This performance consideration is not unique to Synapse but can be exasperated in Synapse due to the quantity of data that is being worked with. The CPU intensive operations that I am referring to come in three different flavors.
- Data Type Conversions
- Runtime Calculations
- Scalar Functions
These topics all have one thing in common. They are operations that could have been pushed further upstream in the data warehouse preparation and handled in a batch process rather than at runtime.
Data Type Conversions that are done as part of report/ad hoc queries usually indicate that appropriate transformations and preparation was not done when ingesting data into your data warehouse. Many times, you will see this type of activity when transforming strings to dates for filter predicates. Or from strings to numeric fields for calculations. While this is a common query pattern, you should be mindful about doing this over and over again instead of doing it just once at the time of ingestion and preparation.

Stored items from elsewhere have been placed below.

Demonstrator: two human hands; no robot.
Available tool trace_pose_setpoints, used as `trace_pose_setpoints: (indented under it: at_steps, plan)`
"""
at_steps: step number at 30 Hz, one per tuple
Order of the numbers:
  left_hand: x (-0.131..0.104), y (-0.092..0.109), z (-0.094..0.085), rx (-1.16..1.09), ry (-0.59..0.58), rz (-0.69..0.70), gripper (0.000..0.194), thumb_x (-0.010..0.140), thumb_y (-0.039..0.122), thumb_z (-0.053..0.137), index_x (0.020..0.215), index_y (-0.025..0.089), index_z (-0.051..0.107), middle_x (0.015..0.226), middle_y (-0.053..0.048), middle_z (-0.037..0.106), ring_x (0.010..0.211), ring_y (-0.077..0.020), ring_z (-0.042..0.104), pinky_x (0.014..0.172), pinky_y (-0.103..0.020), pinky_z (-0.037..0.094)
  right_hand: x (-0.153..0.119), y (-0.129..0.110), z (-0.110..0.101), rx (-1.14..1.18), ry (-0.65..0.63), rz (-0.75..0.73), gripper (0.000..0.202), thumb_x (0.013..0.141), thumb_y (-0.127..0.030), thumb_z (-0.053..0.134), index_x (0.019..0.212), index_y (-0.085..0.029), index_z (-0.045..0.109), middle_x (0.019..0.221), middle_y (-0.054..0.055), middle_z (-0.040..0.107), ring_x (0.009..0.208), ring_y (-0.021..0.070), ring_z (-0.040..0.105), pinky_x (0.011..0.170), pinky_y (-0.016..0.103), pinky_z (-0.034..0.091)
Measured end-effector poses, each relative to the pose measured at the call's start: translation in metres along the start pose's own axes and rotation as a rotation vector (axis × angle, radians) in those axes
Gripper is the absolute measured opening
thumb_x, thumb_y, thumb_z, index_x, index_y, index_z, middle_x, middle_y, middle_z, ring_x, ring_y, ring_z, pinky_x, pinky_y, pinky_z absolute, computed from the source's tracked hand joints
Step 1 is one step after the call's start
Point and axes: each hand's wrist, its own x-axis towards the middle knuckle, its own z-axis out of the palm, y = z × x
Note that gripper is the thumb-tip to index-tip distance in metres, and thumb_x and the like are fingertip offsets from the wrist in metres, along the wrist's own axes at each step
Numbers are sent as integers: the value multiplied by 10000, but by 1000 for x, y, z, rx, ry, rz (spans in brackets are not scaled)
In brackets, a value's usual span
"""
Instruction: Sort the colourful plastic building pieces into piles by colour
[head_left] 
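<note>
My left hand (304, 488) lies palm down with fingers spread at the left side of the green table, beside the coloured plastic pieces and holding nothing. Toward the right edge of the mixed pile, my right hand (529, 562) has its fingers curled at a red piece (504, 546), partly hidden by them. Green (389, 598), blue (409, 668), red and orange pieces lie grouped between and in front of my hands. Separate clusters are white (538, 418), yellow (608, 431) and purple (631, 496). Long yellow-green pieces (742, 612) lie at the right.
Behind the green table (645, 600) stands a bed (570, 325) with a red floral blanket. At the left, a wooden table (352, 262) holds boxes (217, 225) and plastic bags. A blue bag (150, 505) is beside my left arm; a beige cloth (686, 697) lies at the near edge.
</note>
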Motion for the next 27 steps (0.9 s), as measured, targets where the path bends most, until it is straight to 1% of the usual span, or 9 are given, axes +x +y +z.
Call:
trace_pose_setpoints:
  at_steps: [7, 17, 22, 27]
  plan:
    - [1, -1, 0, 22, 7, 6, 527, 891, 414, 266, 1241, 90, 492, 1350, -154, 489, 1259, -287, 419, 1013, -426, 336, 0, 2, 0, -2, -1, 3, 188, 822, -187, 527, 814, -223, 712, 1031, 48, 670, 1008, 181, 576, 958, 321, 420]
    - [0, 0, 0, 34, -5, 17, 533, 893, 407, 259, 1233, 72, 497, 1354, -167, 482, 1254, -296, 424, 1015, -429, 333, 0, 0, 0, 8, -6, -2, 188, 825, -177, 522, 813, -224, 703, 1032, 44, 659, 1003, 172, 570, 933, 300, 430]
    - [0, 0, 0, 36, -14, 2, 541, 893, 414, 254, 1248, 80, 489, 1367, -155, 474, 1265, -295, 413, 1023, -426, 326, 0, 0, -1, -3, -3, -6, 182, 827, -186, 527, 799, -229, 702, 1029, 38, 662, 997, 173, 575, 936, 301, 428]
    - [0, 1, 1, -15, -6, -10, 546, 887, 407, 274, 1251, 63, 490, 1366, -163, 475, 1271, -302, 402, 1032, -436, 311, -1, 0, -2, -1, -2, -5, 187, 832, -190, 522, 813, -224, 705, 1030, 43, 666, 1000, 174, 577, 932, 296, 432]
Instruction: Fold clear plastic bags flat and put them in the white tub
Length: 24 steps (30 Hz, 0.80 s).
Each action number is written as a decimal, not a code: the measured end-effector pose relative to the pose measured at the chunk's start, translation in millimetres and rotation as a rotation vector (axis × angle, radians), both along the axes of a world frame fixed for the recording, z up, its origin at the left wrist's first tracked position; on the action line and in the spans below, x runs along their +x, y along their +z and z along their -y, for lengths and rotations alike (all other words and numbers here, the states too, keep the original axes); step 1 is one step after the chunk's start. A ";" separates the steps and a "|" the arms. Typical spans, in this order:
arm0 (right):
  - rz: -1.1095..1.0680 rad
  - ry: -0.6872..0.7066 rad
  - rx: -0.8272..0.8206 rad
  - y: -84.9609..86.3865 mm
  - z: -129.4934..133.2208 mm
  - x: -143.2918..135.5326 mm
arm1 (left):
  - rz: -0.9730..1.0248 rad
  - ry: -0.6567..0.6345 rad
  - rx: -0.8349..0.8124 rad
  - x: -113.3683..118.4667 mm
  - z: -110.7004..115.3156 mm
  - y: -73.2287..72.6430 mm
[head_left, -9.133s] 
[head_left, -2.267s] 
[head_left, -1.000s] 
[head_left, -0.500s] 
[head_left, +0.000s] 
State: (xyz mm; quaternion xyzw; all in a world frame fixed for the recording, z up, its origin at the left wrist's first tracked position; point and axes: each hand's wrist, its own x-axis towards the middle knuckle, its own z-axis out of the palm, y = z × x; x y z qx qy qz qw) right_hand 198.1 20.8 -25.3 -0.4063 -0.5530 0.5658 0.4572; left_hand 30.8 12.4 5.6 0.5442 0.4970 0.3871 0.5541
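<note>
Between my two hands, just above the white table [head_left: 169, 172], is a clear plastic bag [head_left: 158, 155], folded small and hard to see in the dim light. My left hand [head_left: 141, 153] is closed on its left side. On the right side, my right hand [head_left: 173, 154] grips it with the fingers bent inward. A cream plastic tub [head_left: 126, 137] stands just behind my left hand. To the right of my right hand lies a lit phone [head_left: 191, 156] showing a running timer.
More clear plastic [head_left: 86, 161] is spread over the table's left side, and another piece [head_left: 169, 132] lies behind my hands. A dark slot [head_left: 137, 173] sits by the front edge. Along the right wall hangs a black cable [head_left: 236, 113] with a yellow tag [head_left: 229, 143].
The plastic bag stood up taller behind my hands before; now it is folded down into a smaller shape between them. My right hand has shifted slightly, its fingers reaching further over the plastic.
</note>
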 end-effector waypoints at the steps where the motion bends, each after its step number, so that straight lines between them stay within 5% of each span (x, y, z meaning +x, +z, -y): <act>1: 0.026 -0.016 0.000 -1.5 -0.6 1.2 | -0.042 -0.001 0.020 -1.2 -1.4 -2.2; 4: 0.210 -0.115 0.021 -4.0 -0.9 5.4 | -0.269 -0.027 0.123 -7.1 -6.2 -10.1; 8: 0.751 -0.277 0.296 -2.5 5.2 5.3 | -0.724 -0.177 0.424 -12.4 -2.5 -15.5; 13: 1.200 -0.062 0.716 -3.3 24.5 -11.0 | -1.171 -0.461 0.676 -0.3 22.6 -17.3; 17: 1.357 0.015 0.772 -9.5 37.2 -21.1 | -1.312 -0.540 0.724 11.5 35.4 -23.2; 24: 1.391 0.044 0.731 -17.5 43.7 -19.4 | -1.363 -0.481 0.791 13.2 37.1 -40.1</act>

Runtime Calculations fall in line with similar thinking to data type conversions and point back to whether the data was prepared properly. If you are running the same calculation again and again, materialize the calculation to the fact table. If the calculation is based upon a slowly changing dimension, you will have to decide to incur the cost of calculation at runtime or the cost of transforming the data as part of ELT. Remember that in scenarios where you have a large ratio of change on fact tables, you can leverage CTAS and RENAME syntax to perform batch transformation and parallelize the update. For a reference of the different things you can do with CTAS check out this article I posted several years ago: https://techcommunity.microsoft.com/t5/azure-synapse-analytics-blog/common-data-warehouse-functionality-redefined-by-ctas/ba-p/718187
Scalar Functions are functions that return a single value based upon an input. If they are used in context of a large dataset that is being returned, the scalar function will essentially be performing a record-by-record process that is extremely inefficient. This can further be compounded if you are applying complex if/then/else logic and/or doing additional lookups. Scalar functions have a place, but it should not be for evaluating data in large datasets that are repeatedly returned to the end user. We should love the idea of reusable code, but we should hate the idea of inefficient reusable code. Instead of scalar functions for result sets, think about preparing your data in batch. What is being done on a record-by-record basis can likely be done in a batch statement. If it is too complex and cannot be done in batch at time of ingestion, consider breaking apart the steps to get your final result set. Chances are likely that there are a series of transformations that need to be done in a particular order but can still be done in batch.
CPU intensive operations can be a problem where your entire environment is under CPU pressure. Workload management will throttle CPU when there is CPU pressure but if there is low overall CPU pressure, a single resource intensive query may get more CPU than the specified percentage in the WLM group configuration. If you generally don’t have CPU pressure and are simply running one or two heavy queries, this article may not apply to you on the surface, but you also need to be cognizant of the overall runtime of the query, if objects are locked for an extended period of time blocking other queries, or if it is additionally causing memory pressure. CPU intensive operations are many times a lower priority when tuning individual queries but become more obvious when tuning the entire workload on an environment.